For Immediate Release
Wednesday, June 04, 2008

Washington DC - In recognition of Wal-Mart’s 2008 Annual General Meeting, Wal-Mart Watch today re-released “A Handshake with Sam.” The document was originally announced in 2006 as a proposed agreement of shared principles concerning Wal-Mart’s moral responsibilities based on the highly regarded ideals of its founder Sam Walton.

Each of the seven common sense Handshake principles - such as respecting human dignity, providing employees with quality affordable health care, using market power to improve rather than depress wages and buying local first - are based on business and ethical principles supported by Sam Walton’s writings in his autobiography, “Made in America.”

“Two years later, despite a massive public relations effort to convince people otherwise, Wal-Mart’s current business practices still do not reflect Sam Walton’s principles,” said Wal-Mart Watch Executive Director David Nassar.  “Wal-Mart still fails to pay all of its employees a family-sustaining wage; fails to ensure that all employees and their children have quality, affordable health insurance; fails to use its market power to improve supplier conditions and wages; fails to buy a significant amount of products locally; fails to pay its fair share to communities by continuing to rely on tax-payer funded programs, tax dodges and tax subsidies to inflate its bottom line, and it still faces the nation’s largest workplace gender discrimination lawsuit,” he added.

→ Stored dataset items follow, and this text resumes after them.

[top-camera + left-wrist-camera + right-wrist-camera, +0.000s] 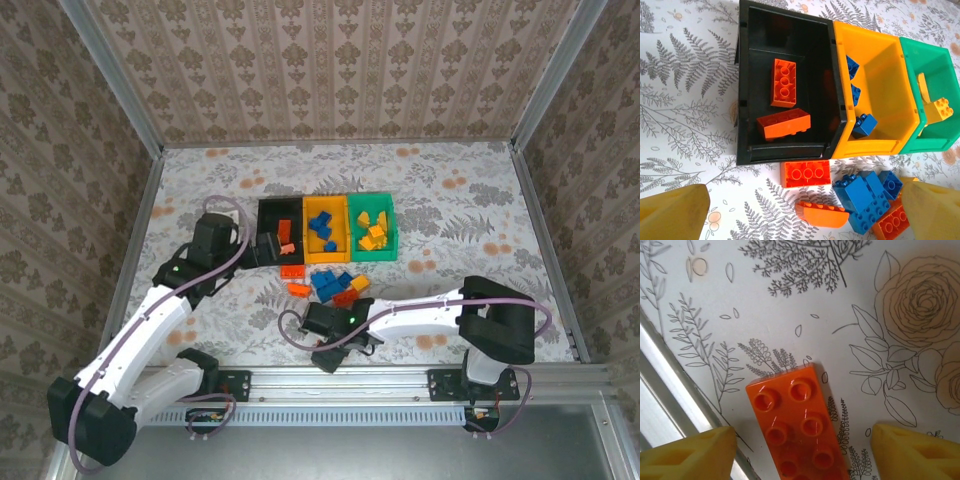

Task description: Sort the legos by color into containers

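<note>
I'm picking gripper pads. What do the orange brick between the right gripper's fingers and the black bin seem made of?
Orange brick: hard moulded plastic, glossy, by the bright highlights on its studs. Black bin: probably rigid plastic too, smooth with a duller sheen on its walls.

Three joined bins sit in a row. The black bin [785,15], at 9 o'clock, holds two red-orange bricks [783,82]. The orange-yellow bin [885,85], centre, holds blue bricks [863,125]. The green bin [940,65], at 3 o'clock, holds yellow bricks [942,108]. A loose heap [865,195] of blue and red-orange pieces lies at the row's 6 o'clock. A separate red-orange brick [800,430] lies flat, studs up.
</note>
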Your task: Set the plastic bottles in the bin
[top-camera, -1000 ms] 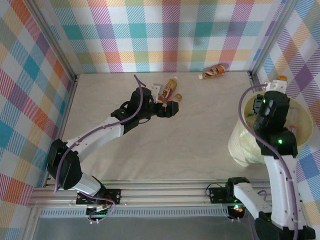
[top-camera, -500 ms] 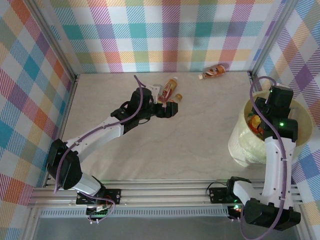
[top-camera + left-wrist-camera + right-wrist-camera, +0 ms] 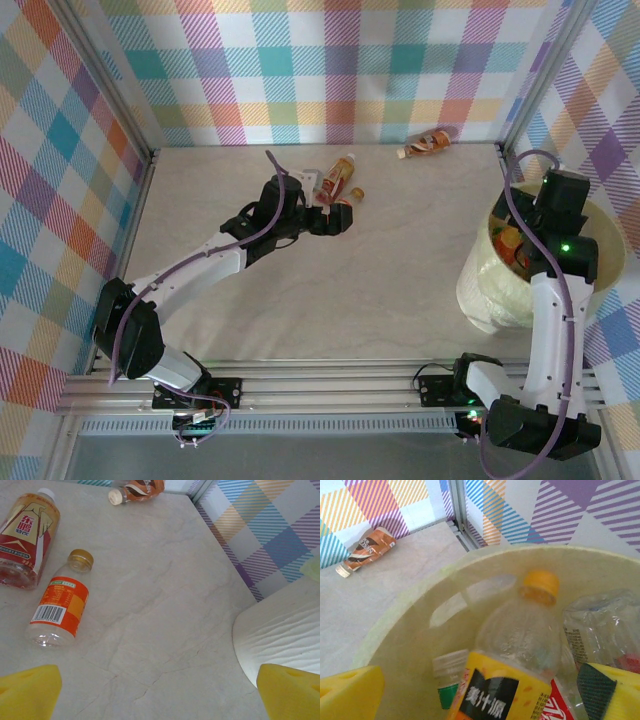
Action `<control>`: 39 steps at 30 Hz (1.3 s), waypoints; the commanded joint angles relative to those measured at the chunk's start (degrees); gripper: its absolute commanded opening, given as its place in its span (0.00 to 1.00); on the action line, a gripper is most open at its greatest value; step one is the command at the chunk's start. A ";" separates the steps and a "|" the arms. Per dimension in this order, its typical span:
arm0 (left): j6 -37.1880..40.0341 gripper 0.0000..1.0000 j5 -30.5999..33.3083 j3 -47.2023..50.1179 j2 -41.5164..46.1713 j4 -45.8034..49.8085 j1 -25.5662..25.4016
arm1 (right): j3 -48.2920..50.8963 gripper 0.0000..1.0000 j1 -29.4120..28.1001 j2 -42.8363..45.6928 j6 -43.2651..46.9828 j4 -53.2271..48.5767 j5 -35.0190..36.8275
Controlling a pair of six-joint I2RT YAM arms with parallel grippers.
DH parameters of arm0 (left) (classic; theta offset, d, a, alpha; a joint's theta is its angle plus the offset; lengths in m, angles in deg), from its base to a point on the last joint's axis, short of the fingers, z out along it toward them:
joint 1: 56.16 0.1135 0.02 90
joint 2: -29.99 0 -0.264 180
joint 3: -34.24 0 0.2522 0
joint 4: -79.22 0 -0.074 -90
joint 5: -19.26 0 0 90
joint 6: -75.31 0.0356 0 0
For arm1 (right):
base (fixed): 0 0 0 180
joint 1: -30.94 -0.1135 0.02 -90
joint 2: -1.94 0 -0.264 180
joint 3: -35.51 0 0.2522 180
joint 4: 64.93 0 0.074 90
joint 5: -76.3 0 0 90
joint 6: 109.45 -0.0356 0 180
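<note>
Right gripper (image 3: 480, 692) spread above bin (image 3: 405, 615); yellow-labelled bottle (image 3: 515, 645) lies loose beneath. Left gripper (image 3: 160, 695) spread, empty. Next, likely: close on orange-labelled bottle (image 3: 60, 602) ahead-left.

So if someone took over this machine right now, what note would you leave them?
The left claw is open and empty, over the table near two lying bottles, the red-label bottle and the orange-label bottle.
The right claw is open, over the bin.
Done: several bottles lie in the bin, the yellow-label bottle on top.
Left: those two, plus the brown bottle at the table's far edge.
</note>
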State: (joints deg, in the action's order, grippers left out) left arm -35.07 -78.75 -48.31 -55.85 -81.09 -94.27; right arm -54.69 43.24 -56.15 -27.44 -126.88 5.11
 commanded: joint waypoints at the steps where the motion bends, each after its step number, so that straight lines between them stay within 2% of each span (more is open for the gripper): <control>1: -1.21 1.00 0.89 0.37 -0.04 0.39 0.40 | -2.41 1.00 0.32 0.57 -1.15 -0.87 1.42; 5: -1.41 1.00 1.75 0.41 -0.47 0.83 0.64 | -2.79 1.00 0.36 1.63 -1.50 -0.69 -1.49; 8: -1.86 1.00 2.10 0.25 -1.38 1.05 0.89 | -3.61 1.00 0.34 2.52 -1.57 -0.88 -7.81; 12: -3.18 1.00 4.13 -0.90 -3.24 2.76 1.11 | -3.04 1.00 0.32 4.26 -2.08 1.50 -22.35; 16: -4.55 1.00 4.54 -1.36 -4.85 3.54 1.24 | -0.73 1.00 -0.23 4.89 -6.24 6.29 -37.26; 19: -5.44 1.00 5.14 -1.81 -5.86 4.63 1.28 | 1.91 1.00 -3.65 4.92 -9.14 11.51 -43.87; 21: -6.07 1.00 5.70 -2.26 -6.57 5.82 1.28 | 2.61 1.00 -8.03 4.58 -9.25 13.59 -43.23; 25: -7.01 1.00 6.41 -3.09 -7.49 8.09 1.40 | 1.94 1.00 -19.22 1.36 -6.81 14.63 -36.22; 29: -8.56 1.00 7.93 -2.01 -7.09 8.35 1.39 | 0.41 1.00 -27.51 -5.20 -6.18 16.34 -31.98; 31: -9.51 1.00 9.15 -0.89 -6.45 8.28 1.46 | -0.96 1.00 -31.61 -9.43 -6.06 17.34 -27.44; 35: -10.44 1.00 10.36 1.38 -4.66 7.94 1.63 | -5.62 1.00 -37.79 -18.04 -6.55 17.08 -17.71; 39: -7.85 1.00 5.24 1.66 -5.49 6.85 2.00 | -9.49 1.00 -41.58 -24.34 -7.66 17.44 -10.47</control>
State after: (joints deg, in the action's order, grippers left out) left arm -43.94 -71.12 -46.78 -62.45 -73.57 -92.78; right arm -61.20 3.37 -79.36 -34.10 -111.40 -13.07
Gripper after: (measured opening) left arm 0.998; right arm 0.996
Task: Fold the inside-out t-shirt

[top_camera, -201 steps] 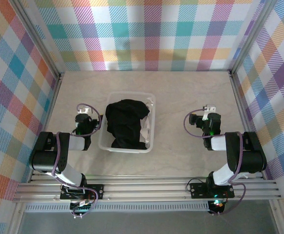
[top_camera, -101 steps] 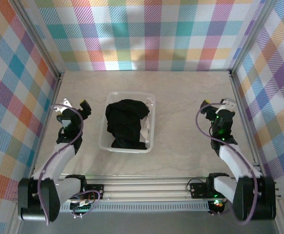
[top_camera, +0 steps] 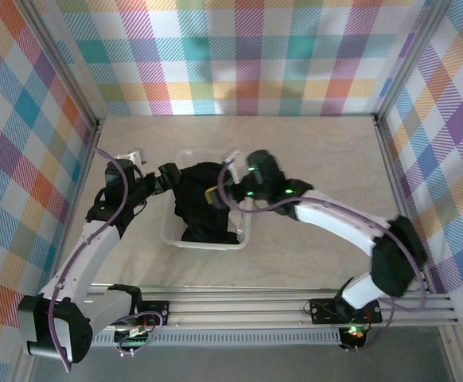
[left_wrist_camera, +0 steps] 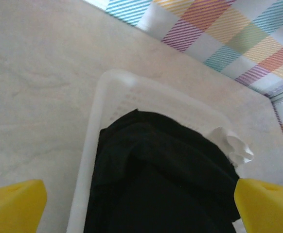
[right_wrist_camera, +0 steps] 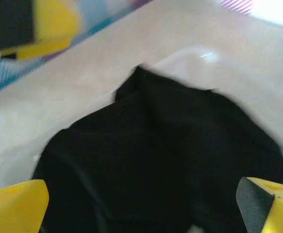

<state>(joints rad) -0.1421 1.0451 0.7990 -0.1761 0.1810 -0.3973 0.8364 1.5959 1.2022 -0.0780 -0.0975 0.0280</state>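
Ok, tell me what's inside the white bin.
The black t-shirt lies bunched in the white bin, filling most of it. A white cloth pokes out along the shirt's right side. The bin's floor, and anything under the shirt, is covered.

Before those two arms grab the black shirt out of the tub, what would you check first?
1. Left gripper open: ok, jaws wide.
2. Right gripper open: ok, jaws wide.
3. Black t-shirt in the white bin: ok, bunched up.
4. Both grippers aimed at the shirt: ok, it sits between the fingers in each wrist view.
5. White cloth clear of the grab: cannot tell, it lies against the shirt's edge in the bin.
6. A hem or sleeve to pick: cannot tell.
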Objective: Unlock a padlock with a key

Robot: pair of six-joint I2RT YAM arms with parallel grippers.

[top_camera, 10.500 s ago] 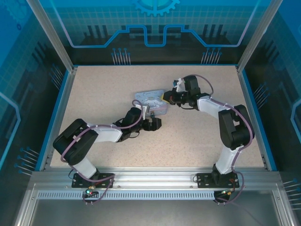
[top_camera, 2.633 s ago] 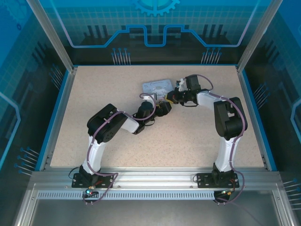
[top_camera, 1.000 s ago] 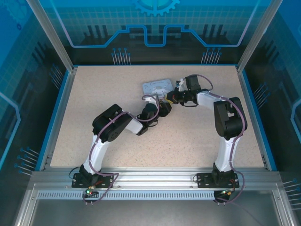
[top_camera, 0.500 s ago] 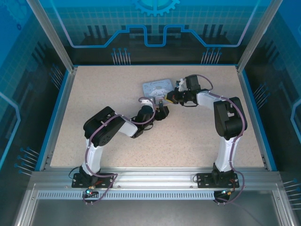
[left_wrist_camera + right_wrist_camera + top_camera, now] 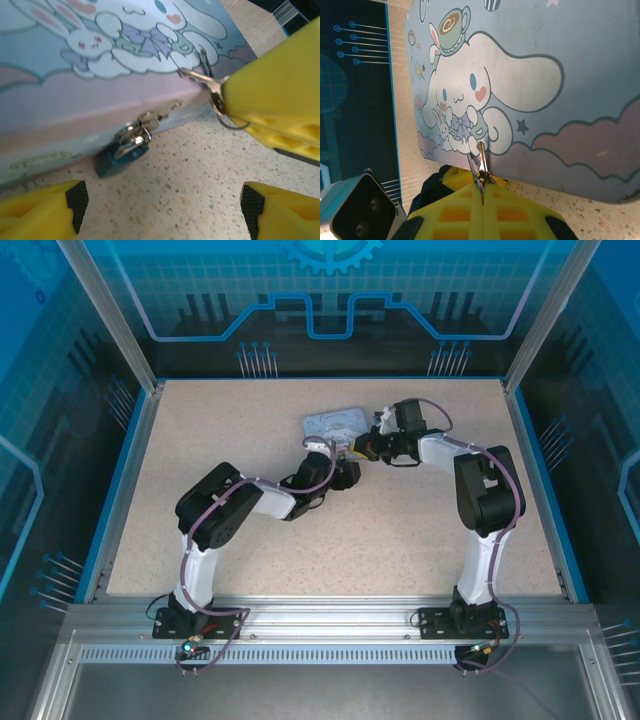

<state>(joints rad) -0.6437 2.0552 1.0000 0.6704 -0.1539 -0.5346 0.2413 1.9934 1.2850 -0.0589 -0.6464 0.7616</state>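
Early stage: you're seeing nothing unlocked yet. On the desk [image 5: 420, 520], the tin [image 5: 335, 425] is lying flat at the far middle, with both arms crowding its near edge. Left claw [image 5: 162, 200] is hanging wide open and empty. Right claw [image 5: 482, 197] is pinching shut. Padlock [image 5: 120, 159] is hanging on the tin's front hasp, body resting on the desk, shackle looking closed. Key [image 5: 481, 162] is sitting in the right claw, tip over the lid, apart from the lock. You're left with steadying, inserting, turning.
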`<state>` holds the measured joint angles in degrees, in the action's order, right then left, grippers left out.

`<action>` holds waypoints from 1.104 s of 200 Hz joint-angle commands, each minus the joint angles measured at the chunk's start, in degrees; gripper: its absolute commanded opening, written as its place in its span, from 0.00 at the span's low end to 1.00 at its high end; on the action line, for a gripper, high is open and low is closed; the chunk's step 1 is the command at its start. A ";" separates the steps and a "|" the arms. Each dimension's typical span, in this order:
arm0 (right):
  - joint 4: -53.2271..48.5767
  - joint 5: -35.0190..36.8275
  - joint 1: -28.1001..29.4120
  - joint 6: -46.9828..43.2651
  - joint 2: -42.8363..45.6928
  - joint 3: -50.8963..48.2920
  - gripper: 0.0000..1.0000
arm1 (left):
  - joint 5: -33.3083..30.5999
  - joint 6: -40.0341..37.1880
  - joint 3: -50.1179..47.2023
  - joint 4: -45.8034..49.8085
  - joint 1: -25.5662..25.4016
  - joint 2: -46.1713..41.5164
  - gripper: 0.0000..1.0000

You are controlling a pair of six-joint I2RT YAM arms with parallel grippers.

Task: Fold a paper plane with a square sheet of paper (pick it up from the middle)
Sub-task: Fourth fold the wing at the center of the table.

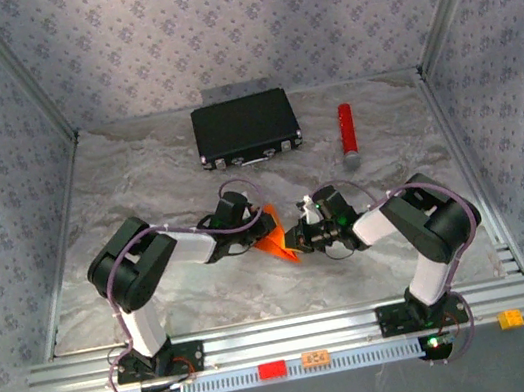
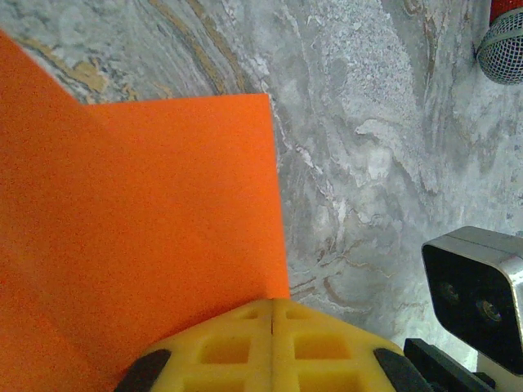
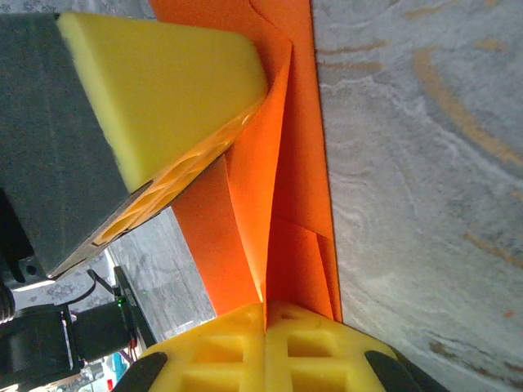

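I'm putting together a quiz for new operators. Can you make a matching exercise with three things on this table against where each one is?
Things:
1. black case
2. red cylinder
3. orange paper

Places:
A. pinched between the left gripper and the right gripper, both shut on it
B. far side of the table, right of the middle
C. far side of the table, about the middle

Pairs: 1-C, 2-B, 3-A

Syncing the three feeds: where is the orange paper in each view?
Top external: orange paper at centre, between left pincer and right pincer.
Left wrist: left half, running into the shut left pincer.
Right wrist: creased strip down the middle, pinched in the right pincer.
Shared landmark: marbled grey tabletop.
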<state>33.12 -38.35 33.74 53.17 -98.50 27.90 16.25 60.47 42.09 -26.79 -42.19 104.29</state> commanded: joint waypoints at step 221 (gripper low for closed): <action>-14.72 4.34 2.79 -4.18 7.50 -5.53 0.15 | 0.27 -1.28 -0.69 2.02 -0.39 1.51 0.05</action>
<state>27.79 -34.65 35.68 50.37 -92.23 24.95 16.49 60.03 42.09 -26.81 -42.19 104.36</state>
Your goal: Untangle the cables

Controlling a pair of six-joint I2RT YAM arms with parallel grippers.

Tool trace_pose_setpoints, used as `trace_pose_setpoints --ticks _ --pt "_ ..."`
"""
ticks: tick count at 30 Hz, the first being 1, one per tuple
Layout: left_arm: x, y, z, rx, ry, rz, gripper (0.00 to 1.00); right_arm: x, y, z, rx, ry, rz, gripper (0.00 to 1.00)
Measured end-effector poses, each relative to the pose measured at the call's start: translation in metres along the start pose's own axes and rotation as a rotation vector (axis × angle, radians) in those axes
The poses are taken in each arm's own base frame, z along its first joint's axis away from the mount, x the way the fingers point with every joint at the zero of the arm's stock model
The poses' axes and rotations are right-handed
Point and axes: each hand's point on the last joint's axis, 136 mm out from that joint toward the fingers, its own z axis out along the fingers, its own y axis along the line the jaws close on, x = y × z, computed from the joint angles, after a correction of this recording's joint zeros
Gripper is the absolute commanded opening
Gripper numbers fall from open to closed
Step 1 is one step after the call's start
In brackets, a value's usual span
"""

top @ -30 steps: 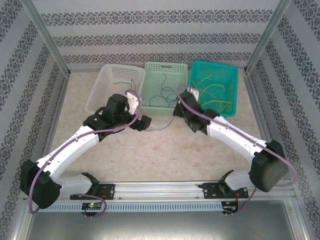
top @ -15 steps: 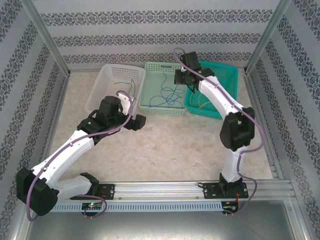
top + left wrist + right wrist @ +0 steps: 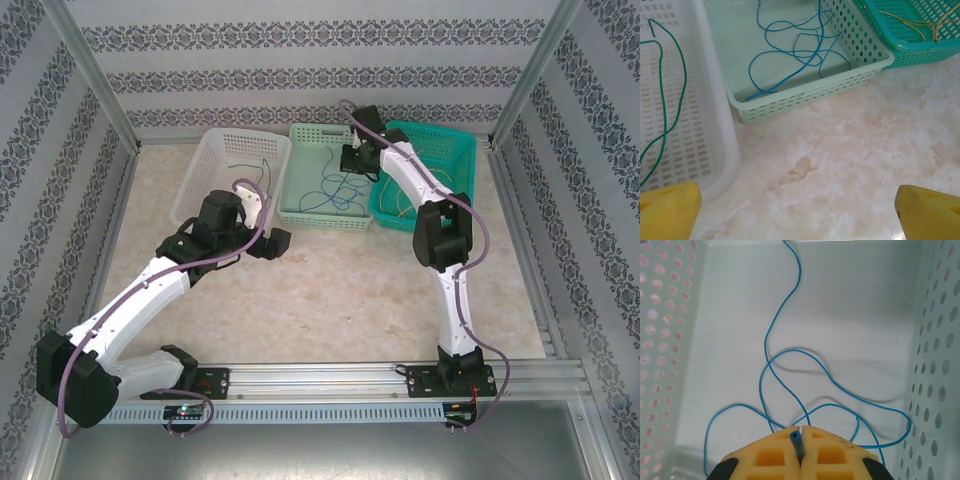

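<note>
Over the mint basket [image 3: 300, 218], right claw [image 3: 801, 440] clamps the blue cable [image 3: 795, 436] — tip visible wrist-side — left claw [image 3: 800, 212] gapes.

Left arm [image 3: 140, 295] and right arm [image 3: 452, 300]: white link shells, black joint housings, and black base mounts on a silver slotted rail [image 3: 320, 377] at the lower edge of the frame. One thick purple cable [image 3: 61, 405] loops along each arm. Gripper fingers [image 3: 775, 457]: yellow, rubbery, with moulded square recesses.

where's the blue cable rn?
Top view: the blue cable lies in the middle pale green basket, between the white basket and the teal basket. One end is pinched in the shut right gripper.
</note>
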Motion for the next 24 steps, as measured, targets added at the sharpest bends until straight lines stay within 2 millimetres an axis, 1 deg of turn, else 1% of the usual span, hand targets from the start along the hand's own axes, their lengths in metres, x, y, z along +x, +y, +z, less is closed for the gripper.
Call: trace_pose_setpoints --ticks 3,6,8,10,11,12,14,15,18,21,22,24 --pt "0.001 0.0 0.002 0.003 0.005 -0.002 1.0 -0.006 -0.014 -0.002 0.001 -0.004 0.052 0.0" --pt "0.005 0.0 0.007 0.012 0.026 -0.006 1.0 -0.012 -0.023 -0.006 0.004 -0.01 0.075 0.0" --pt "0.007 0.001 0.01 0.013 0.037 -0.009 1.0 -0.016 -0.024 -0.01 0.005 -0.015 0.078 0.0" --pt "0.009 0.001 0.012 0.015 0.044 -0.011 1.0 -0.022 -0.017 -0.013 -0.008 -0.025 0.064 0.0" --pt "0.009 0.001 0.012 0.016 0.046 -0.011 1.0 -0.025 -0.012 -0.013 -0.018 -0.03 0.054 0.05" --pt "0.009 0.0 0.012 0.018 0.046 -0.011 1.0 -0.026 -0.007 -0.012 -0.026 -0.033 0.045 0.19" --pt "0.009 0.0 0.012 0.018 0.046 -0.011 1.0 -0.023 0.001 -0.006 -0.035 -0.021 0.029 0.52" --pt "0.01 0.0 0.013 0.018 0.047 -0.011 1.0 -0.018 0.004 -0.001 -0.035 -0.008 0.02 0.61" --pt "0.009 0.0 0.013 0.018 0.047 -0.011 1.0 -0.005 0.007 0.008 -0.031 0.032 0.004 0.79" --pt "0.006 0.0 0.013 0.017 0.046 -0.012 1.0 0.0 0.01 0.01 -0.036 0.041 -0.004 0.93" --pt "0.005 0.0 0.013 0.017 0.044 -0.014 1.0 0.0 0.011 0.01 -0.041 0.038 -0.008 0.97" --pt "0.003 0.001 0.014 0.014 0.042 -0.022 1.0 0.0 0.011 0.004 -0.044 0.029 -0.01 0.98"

The 2008 Wal-Mart Shareholders’ Meeting offers an opportunity for the company to address these issues. Unfortunately, Wal-Mart will opt instead for an elaborate display of celebrity performances to entertain and effectively distract its shareholders and employees.  The meeting occurs just weeks after Wal-Mart was essentially shut out of America’s third largest city - Chicago - because it refused to pay a higher wage.

To offset Wal-Mart’s lack of substantive discussion of its business practices at the upcoming meeting, Wal-Mart Watch asked its supporters for input regarding topics they would want Wal-Mart to consider. To date, hundreds of responses have been submitted and posted on the organization’s blog from concerned citizens - the majority of which requested first and foremost an honest discussion on Wal-Mart’s wages, benefits, and increasing trend of overseas sourcing. 

“We still believe Wal-Mart can be a positive market force if the company returns to Sam Walton’s principles,” said Nassar.